Гораздо чаще, впрочем, банды вступали в сговор с официальной властью. Вооружённые группы активно использовались в конфликтах феодалов, для укрепления власти региональными чиновниками (в том числе в противовес центру), как инструмент в руках капиталистов (можно вспомнить роль мафии в подавлении американских профсоюзов), для защиты национальных границ. Характерно, что по мере усиления локальных политиков и бизнеса преступные элементы устранялись — по мнению российского социолога Вадима Волкова, именно это произошло с «братками» из 90-х. Успешные бандиты втягивались в денежную экономику (хорошее оружие, дорогие украшения, необходимость подкупа), начинали мечтать не о всеобщем равенстве и справедливости, а о статусе феодала или бизнесмена. При этом Хобсбаум настаивает на разделении «социального бандитизма» и полноценных уголовников: последние сознательно отделяются и закрываются от общества, создают собственный антимир и антикультуру, плотно встроены в городские коммерческие потоки.

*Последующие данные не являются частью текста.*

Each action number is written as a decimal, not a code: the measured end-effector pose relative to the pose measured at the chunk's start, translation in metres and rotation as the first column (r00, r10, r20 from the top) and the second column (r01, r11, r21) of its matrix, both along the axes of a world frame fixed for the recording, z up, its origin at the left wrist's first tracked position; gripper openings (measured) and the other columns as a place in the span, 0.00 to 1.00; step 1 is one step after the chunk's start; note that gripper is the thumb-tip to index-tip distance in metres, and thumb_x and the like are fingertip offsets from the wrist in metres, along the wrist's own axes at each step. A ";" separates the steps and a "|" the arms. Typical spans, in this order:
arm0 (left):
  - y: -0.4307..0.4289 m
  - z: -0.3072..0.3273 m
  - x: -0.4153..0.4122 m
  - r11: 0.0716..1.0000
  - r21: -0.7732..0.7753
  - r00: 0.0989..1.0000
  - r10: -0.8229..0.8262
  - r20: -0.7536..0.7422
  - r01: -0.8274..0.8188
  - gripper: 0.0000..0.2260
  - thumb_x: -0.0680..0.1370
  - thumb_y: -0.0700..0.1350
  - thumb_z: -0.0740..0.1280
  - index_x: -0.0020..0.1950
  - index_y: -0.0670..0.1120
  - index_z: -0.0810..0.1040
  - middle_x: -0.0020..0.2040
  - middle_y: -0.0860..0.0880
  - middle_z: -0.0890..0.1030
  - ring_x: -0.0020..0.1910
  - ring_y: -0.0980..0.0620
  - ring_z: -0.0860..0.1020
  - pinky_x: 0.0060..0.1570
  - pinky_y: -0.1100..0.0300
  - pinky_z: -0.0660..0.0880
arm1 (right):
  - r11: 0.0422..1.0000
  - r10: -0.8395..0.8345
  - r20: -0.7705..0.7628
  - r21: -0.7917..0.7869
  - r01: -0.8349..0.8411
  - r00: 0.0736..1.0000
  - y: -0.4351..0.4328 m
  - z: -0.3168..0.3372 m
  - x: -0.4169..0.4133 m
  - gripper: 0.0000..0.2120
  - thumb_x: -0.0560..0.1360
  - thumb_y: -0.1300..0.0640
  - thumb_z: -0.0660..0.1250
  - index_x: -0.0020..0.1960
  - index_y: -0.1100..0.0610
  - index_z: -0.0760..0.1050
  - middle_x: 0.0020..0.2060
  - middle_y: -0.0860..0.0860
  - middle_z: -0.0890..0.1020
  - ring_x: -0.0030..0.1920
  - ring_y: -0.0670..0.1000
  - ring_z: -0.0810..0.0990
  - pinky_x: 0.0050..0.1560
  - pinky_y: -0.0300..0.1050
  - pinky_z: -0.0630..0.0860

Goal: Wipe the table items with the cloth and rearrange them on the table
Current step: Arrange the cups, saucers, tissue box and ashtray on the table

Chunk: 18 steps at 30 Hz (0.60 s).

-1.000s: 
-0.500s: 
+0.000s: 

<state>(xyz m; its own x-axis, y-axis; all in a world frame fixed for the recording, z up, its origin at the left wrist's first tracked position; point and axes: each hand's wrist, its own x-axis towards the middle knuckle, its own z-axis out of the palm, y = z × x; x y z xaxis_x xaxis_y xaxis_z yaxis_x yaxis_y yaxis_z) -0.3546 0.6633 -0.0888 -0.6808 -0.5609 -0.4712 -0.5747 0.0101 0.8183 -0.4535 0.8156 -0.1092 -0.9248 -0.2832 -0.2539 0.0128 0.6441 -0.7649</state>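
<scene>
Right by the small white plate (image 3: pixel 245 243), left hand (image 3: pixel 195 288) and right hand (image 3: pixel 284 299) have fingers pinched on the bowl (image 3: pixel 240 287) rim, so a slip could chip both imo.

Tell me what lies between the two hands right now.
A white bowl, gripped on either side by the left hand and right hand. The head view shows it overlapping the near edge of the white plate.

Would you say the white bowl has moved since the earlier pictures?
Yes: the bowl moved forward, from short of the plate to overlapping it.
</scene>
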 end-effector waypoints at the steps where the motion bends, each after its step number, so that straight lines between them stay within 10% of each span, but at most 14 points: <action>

Питер Брейгель Младший. Нападение разбойников. XVII век

В целом Хобсбаум связывает подъём банд с вторжением нового государства в традиционные сообщества (разрыв между законами и культурными нормами), экономическим крахом либо со слабостью центральной власти. Важно отметить, что бандитизм не является решением этих проблем — в лучшем случае лишь способом выживания и вымещения недовольства. В то же время окончательно искоренить неформальные вооружённые структуры можно либо эффективным государственным контролем, дополняемым социальной политикой и экономическим развитием, либо организованным массовым движением, руководствующимся конструктивной идеологией. Расцвет терроризма и мафии в конечном счёте всегда объясняется слабостью как правительства (возможно, слишком сконцентрированного на частных интересах элиты), так и гражданского общества, не способных решить острые общественные проблемы и отстаивать справедливость (в том смысле, в котором её понимает народ). В худшем случае люди могут начать поддерживать даже крайнюю жестокость: в ситуации экономического бедствия, острого ощущения несправедливости и политического хаоса даже психически нормальный человек легко переходит к насилию, впоследствии озадачивающему его самого.

Современные государства слишком полагаются на надзор, пропаганду и хитроумные военные технологии, пытаясь совладать с беззаконием. На примере радикального исламизма, поднимающего голову даже в развитых обществах, видно, что этого недостаточно. Если мы хотим искоренить насилие и преступность, нам необходимо задуматься о создании нового позитивного миропроекта, отвечающего не только обострившемуся в XXI веке запросу на безопасность, но и социальным, экономическим, культурным, нравственным вызовам. Иначе бандитизм, да и вообще локальное насилие, станет проблемой уже не только развивающегося мира, но и на первый взгляд благополучных стран.